Artificial Intelligence 14 min read

Scikit-learn Tutorial: Supervised Learning with Linear Regression

This article provides a comprehensive guide to using Python's scikit-learn library for supervised learning, focusing on linear regression, covering theoretical background, environment setup, data preprocessing, model training, evaluation with mean squared error, cross‑validation, and detailed code examples.

Qunar Tech Salon
Qunar Tech Salon
Qunar Tech Salon
Scikit-learn Tutorial: Supervised Learning with Linear Regression

This tutorial introduces the fundamentals of machine learning with scikit-learn, emphasizing supervised learning through linear regression. It begins with a brief motivation for machine learning, explaining how algorithms can replace costly expert systems by learning from user behavior.

Environment preparation : Install Python 2.7.15 (or a newer version) on Windows, add it to the system PATH, and verify the installation with pip2 --version . Then install essential scientific packages (NumPy, SciPy, pandas) and the scikit-learn library from the provided wheel links.

IDE setup : Configure IntelliJ IDEA with the Python plugin, create a new Python project, and add a .py file for the code.

Linear regression basics : The goal is to find a line f(x) = kx + b (or a hyperplane for multivariate data) that minimizes the sum of squared distances between samples and the line.

Key Python code snippets :

import matplotlib.pyplot as plt
import pandas as pd

data = pd.read_csv('D:\python\20180606\Folds5x2_pp.csv')

# Prepare features and target
X = data[['AT', 'V', 'AP', 'RH']]
Y = data[['PE']]

from sklearn.cross_validation import train_test_split
X_train, X_test, Y_train, Y_test = train_test_split(X, Y, random_state=1)

from sklearn.linear_model import LinearRegression
linreg = LinearRegression()
linreg.fit(X_train, Y_train)

print(linreg.intercept_)  # e.g., [460.05727267]
print(linreg.coef_)      # e.g., [[-1.96865472 -0.2392946  0.0568509 -0.15861467]]

Y_pred = linreg.predict(X_test)

from sklearn import metrics
print('MSE:', metrics.mean_squared_error(Y_test, Y_pred))

# Cross‑validation
from sklearn.model_selection import cross_val_predict
predicted = cross_val_predict(linreg, X, Y, cv=10)
print('MSE (CV):', metrics.mean_squared_error(Y, predicted))

The code demonstrates loading a CSV dataset, selecting four sensor features (AT, V, AP, RH) to predict power output (PE), splitting the data into training and test sets, fitting a LinearRegression model, and evaluating performance using mean squared error (MSE).

Model evaluation : MSE is used as the primary metric for regression tasks. The tutorial shows how to compute MSE on the test set and how to assess the effect of removing individual features by re‑computing MSE.

Cross‑validation : Using cross_val_predict with cv=10 provides predictions for each sample based on models trained on the remaining folds, allowing a more robust estimate of model performance.

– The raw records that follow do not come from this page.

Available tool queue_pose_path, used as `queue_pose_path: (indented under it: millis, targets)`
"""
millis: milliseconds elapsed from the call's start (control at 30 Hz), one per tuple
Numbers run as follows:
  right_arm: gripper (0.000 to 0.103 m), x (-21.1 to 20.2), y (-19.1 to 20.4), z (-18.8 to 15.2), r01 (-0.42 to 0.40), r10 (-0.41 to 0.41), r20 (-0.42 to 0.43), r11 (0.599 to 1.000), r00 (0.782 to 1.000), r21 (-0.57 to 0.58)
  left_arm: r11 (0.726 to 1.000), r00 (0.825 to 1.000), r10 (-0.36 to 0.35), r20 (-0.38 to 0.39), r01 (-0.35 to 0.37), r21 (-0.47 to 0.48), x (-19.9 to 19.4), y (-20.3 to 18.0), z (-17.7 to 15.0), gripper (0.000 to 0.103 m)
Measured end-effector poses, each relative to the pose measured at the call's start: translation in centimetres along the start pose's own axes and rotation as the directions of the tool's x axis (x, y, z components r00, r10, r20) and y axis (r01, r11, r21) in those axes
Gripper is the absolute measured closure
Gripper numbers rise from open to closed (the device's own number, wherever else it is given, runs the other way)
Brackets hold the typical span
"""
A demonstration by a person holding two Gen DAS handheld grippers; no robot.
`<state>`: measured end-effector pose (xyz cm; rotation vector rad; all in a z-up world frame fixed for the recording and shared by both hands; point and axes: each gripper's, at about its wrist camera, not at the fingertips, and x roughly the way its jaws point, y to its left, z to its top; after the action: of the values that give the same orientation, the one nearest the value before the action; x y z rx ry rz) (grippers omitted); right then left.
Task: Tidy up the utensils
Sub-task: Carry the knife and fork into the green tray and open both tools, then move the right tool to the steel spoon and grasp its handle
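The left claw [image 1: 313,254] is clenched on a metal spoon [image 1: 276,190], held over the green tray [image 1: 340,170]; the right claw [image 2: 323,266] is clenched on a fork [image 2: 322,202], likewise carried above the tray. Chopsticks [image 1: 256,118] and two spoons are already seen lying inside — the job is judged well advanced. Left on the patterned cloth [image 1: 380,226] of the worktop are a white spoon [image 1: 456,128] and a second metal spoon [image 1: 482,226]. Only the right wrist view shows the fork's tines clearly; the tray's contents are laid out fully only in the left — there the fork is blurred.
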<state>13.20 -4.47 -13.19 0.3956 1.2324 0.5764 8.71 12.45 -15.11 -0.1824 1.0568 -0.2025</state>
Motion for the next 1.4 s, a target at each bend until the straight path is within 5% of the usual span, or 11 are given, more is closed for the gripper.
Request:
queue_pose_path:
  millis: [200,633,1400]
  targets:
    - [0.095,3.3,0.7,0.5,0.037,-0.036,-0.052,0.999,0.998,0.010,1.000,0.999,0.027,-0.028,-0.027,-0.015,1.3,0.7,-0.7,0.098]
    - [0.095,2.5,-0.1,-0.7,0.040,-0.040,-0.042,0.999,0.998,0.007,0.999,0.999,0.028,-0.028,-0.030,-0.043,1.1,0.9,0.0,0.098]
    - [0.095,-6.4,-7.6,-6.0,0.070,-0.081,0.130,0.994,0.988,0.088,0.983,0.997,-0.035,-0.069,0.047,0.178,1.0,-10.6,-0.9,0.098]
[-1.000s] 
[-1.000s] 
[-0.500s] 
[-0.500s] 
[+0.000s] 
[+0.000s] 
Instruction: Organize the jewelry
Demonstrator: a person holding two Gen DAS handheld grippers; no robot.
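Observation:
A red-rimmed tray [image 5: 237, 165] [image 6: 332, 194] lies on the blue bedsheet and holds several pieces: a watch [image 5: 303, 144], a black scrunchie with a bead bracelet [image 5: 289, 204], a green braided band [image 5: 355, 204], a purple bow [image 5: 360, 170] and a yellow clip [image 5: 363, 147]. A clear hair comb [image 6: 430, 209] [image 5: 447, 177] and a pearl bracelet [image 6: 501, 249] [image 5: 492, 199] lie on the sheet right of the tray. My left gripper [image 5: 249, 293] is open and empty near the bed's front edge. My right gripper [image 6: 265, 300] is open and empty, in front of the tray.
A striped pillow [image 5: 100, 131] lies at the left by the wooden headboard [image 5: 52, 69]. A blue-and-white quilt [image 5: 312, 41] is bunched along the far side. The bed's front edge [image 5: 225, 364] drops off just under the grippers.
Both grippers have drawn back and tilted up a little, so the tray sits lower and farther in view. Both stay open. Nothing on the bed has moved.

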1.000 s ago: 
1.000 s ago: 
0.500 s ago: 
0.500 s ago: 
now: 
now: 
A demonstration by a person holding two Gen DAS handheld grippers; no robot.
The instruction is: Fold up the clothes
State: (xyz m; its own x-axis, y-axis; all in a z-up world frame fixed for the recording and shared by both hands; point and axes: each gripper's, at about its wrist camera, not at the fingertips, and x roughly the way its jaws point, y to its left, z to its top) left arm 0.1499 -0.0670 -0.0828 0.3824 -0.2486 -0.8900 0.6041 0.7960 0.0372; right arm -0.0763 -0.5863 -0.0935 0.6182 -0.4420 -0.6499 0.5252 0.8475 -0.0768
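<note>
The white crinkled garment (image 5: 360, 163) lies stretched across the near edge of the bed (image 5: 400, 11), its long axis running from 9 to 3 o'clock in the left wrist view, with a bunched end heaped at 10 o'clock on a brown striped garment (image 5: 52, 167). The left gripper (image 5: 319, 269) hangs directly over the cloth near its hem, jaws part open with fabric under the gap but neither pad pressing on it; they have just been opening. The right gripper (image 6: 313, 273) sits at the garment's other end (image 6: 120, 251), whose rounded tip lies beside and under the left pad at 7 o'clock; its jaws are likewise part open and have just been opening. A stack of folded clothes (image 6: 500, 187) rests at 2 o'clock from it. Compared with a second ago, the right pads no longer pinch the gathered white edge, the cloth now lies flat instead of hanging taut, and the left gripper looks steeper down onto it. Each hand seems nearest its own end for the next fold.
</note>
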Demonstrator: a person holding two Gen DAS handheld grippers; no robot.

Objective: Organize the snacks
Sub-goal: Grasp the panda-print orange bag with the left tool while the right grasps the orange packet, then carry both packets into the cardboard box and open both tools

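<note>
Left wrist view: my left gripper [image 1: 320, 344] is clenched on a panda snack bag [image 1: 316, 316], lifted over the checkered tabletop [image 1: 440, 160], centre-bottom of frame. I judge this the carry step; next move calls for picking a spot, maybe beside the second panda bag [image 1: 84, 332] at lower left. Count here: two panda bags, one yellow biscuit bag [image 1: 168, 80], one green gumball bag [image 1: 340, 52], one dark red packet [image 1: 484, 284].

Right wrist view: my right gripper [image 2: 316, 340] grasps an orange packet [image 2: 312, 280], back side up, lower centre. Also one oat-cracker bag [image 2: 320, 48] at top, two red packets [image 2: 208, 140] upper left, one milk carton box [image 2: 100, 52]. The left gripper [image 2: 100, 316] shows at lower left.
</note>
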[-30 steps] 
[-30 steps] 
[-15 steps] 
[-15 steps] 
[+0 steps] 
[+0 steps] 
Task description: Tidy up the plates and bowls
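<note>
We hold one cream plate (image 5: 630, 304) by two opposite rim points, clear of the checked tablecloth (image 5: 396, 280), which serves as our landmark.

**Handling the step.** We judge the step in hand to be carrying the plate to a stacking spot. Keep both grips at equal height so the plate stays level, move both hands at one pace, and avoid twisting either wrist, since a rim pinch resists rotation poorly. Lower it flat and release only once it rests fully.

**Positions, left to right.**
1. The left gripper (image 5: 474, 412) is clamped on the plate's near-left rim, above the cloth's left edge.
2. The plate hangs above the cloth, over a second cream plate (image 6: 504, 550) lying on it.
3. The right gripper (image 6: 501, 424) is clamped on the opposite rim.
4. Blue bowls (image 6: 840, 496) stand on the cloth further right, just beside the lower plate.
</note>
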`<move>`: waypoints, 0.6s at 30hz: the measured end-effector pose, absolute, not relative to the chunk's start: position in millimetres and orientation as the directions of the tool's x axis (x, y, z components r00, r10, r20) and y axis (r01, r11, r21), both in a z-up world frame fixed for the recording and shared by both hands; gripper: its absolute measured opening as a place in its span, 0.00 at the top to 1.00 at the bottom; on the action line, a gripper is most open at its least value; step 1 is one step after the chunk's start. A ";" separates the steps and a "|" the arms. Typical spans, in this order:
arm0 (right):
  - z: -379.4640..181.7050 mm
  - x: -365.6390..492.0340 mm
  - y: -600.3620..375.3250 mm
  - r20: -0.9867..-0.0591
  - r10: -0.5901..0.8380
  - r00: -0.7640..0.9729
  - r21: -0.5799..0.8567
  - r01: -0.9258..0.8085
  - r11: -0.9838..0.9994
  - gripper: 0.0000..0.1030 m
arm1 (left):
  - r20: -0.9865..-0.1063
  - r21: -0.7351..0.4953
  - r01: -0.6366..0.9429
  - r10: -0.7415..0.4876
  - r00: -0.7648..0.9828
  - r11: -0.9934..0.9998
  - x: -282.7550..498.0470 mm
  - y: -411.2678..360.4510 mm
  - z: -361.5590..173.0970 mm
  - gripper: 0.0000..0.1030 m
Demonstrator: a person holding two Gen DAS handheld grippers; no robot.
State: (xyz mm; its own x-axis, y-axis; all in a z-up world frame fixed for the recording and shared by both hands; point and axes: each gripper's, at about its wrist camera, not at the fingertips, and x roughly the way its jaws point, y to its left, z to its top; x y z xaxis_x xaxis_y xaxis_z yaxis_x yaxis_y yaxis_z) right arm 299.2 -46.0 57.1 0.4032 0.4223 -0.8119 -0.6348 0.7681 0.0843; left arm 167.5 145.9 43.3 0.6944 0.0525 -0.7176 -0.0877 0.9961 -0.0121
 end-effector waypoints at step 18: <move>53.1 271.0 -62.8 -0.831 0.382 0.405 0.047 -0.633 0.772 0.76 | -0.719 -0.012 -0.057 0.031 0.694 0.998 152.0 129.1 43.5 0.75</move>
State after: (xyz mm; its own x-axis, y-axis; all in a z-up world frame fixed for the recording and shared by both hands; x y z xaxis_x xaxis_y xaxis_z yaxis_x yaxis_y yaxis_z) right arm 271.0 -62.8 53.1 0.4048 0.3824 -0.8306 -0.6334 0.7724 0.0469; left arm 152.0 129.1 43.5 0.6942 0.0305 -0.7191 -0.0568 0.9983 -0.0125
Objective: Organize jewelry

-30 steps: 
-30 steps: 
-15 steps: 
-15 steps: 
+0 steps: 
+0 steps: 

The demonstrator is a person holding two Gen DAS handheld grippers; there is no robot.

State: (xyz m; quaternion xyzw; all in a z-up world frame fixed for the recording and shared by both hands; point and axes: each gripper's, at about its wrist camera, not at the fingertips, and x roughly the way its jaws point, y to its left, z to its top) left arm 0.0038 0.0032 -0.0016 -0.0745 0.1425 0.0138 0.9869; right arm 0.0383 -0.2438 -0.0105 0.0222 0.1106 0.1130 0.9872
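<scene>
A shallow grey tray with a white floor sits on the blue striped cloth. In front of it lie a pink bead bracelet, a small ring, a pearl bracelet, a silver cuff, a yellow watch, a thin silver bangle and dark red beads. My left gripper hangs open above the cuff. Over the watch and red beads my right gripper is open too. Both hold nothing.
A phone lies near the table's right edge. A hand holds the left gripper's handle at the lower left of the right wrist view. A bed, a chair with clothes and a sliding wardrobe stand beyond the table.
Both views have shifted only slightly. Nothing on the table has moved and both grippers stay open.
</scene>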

Linear regression theory : The article explains the mathematical formulation of linear regression, the least‑squares objective, derivation of optimal weights w and bias b , and the matrix solution w = (X^T X)^{-1} X^T Y . It also discusses cases where the feature matrix is not full rank and the role of regularization.

Overall, the tutorial combines conceptual explanations, practical environment setup, and end‑to‑end Python code to enable readers to build, evaluate, and understand linear regression models with scikit-learn.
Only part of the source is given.